Arguably the most famous intersection in the world, Hollywood and Vine sometimes disappoints tourists who search it out. Yesterday’s fire at the intersections northwest corner made me think about its history. The intersection first became famous in the 1930s because many of Hollywood’s important radio stations were located nearby.  “Brought to you from Hollywood and Vine” was a familiar opening to many early radio broadcasts.

 

Historic 1920s office buildings are located on three of its corners. On the northeast corner is the Equitable Building (1929), a Gothic Deco commercial building, designed by Aleck Curlett. The B. H. Dyas building (1927) on the southwest corner at one time housed The Broadway-Hollywood department store. It’s famous sign still stands on its roof. And on the southeast corner is the Taft Building (1923), by architects Walker & Eisen in the Renaissance Revival style. This building once housed offices for Charlie Chaplin, Will Rogers, Hedda Hopper, Photoplay magazine and the Academy of Motion Picture Arts and Sciences.

 

On the northwest corner is the building devasted by yesterdays fire. At first glance it may not be mistaken for a Hollywood landmark, however, it was built in 1932-1933 by Universal founder, Carl Laemmle and bore his name (Laemmle Building) for many years. Designed by famed architect, Richard Neutra in the International Style, the building has been altered many times over the decades (beginning in 1940) and no longer retains any of its original features.

 

Below are photos from the Laemmle Buildings past:

 

Vine Street at Hollywood Blvd. in 1907. The house on the left is the
approximate location of the Laemmle Building

 

The former Laemmle Building in the 1950s

 

The Laemmle Building’s (left) incarnation as a Howard Johnson’s Restaurant

 

 

 The former Laemmle Building in the 1990s

 

Currently, the building housed the Basque Nightclub and Restaurant (6263 Hollywood Blvd.), a popular celebrity hangout. Actress Lindsay Lohan recently celebrated her 21st birthday at Basque and rap star Kanye West partied there earlier in April.

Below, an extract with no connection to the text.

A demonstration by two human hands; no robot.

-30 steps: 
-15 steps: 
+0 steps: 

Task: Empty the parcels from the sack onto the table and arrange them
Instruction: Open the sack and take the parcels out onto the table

Scenes from the movie Ocean’s Eleven were filmed there and the property had recently been sold as part of a renovation renaissance in Hollywood.

 

 

 

As the intersection appeared yesterday morning (Al Seib/Los Angeles Times)

 

Sadly, the 75 year-old Laemmle Building’s future is unclear. It’s not known at this time if the building is a total loss and will be demolished or if it can be saved. Once it’s fate is known, it will be reported here.